For long-horizon retirement investors, eBay Inc.
(EBAY) is the stronger choice — it scores higher on the combination of lower volatility, dividend reliability, and long-term compounding (low volatility (β 0. 77), 1. 1% yield, +382. 5% 10Y return). StubHub Holdings, Inc. (STUB) carries a higher beta of 1. 77 — meaning larger drawdowns in market downturns, which matters significantly when you cannot wait years for a recovery. Both have compounded well over 10 years (EBAY: +382. 5%, STUB: -47. 9%), confirming both are viable long-term holds — but the lower-volatility option typically results in less emotional selling during corrections. Retirement portfolios generally favour predictability over maximum returns. Consult a financial advisor before making allocation decisions.

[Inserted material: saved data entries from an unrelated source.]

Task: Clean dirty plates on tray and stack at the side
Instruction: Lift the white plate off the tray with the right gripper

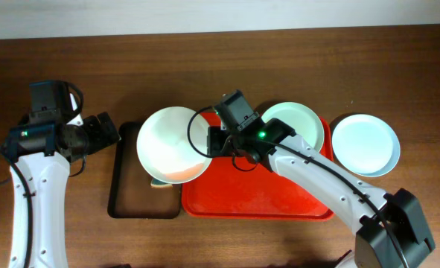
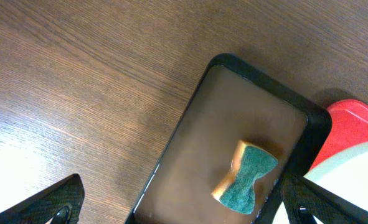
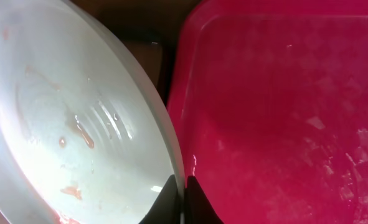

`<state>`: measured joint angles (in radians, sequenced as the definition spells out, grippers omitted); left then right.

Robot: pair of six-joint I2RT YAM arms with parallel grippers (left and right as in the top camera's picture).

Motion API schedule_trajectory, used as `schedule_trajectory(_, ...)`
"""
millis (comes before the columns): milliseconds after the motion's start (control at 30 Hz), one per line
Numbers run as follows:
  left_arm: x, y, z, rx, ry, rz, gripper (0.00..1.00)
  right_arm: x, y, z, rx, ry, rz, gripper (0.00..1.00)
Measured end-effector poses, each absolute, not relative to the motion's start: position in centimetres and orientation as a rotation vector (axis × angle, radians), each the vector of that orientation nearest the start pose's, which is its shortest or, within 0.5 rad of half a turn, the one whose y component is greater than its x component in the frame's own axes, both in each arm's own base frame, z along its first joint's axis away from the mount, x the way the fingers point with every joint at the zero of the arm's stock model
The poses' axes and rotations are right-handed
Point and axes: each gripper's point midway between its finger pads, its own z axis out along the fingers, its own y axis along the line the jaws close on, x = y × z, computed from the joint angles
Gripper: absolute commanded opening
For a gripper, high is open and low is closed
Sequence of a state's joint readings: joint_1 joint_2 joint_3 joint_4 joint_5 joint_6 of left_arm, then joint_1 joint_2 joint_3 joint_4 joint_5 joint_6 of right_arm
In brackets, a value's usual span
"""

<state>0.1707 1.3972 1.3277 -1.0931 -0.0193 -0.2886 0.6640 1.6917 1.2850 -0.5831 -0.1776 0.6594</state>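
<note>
Your right gripper (image 1: 209,141) is clamped on the rim of the white plate (image 1: 173,144), holding it tilted over the black tray (image 1: 123,201), smears showing inside; your left gripper (image 1: 104,132) hangs spread wide above the sponge (image 2: 246,176), which lies untouched. The blue plate (image 1: 365,144) lies off the red tray (image 1: 257,201) at right, likely finished; the green plate (image 1: 298,123) waits on it, so judge the task about a third done.

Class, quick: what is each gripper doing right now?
Left gripper: open, holding nothing.
Right gripper: shut on the white plate rim.

white plate (image 1: 173,144) overhanging black tray (image 1: 123,195), sponge (image 2: 246,176) part-covered
</note>
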Motion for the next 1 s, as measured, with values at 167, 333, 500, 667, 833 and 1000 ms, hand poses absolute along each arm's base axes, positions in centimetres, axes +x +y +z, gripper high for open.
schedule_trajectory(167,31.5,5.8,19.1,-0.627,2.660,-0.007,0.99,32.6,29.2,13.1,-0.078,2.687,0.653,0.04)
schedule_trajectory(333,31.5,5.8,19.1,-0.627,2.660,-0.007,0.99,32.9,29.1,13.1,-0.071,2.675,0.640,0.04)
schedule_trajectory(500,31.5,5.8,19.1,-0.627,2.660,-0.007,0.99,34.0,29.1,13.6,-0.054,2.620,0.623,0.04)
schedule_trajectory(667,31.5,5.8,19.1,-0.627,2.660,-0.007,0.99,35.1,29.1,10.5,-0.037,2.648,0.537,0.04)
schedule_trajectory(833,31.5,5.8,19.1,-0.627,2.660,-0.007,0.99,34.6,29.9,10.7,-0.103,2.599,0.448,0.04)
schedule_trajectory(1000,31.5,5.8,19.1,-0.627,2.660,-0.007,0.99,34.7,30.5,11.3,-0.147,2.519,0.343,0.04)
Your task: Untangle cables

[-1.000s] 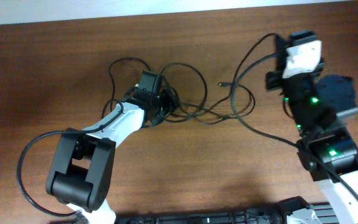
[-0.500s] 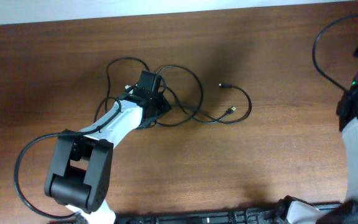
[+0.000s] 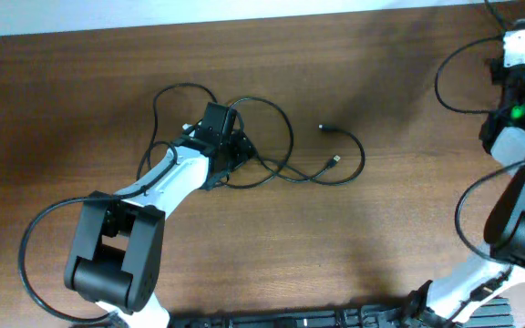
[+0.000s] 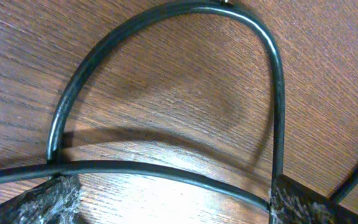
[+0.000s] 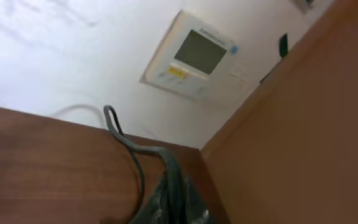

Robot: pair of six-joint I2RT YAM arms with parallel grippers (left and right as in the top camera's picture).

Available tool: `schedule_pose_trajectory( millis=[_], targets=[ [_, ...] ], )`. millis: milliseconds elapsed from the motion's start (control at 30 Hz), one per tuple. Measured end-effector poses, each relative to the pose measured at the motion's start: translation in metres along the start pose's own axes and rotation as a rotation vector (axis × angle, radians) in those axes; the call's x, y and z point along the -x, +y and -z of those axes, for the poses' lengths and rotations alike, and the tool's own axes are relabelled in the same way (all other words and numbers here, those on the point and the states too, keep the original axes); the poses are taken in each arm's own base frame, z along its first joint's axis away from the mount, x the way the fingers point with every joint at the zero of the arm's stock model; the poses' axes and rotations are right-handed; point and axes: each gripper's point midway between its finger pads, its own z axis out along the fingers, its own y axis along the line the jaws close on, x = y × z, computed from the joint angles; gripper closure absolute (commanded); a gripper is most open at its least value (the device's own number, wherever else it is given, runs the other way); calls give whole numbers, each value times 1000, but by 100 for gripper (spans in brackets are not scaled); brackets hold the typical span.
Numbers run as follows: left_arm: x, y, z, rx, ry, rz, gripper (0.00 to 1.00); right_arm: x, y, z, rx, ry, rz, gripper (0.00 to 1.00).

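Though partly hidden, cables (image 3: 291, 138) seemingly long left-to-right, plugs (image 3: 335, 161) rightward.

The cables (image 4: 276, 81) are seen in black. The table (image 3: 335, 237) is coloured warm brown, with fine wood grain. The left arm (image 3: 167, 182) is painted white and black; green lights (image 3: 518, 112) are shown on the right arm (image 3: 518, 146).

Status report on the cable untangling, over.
Left end effector open over the tangled cables. Right end effector shut on one cable, far right. No obstruction seen.
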Motion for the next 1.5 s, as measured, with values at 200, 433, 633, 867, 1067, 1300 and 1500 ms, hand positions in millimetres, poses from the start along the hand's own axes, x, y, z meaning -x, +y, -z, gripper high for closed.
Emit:
schedule_pose_trajectory(
  millis=[200,433,633,867,1067,1300,1500],
  targets=[
    [1,0,0,0,-4,29,1,-36,22,-14,65,95,13,1],
    [3,-10,-1,-49,-6,42,1,-2,6,28,115,237,-351,1],
    [1,-11,0,-62,11,39,1,71,84,88,480,302,-673,2],
    [43,8,89,-172,-73,88,1,122,289,207,1025,571,-627,0],
    [65,13,197,-275,-341,94,1,94,428,299,1339,664,-316,44],
    [63,57,203,-79,-403,129,1,68,470,366,1430,755,-131,56],
    [62,61,192,-43,-381,129,1,45,459,348,1259,788,-37,35]
  ],
)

10What are the main differences between STUB and ETSY and EBAY and LYV and JPM?
These companies operate in different sectors (STUB (Technology) and ETSY (Consumer Cyclical) and EBAY (Consumer Cyclical) and LYV (Communication Services) and JPM (Financial Services)), which means they face different economic cycles, regulatory environments, and macro sensitivities — making direct comparison nuanced.
In terms of investment character: STUB is a small-cap quality compounder stock; ETSY is a small-cap quality compounder stock; EBAY is a mid-cap quality compounder stock; LYV is a mid-cap quality compounder stock; JPM is a large-cap deep-value stock. EBAY, JPM pay a dividend while STUB, ETSY, LYV do not, making them suitable for different income and tax situations. These fundamental differences mean investors should not choose between them on a single metric — the "better stock" depends entirely on which of these characteristics aligns with your investment strategy.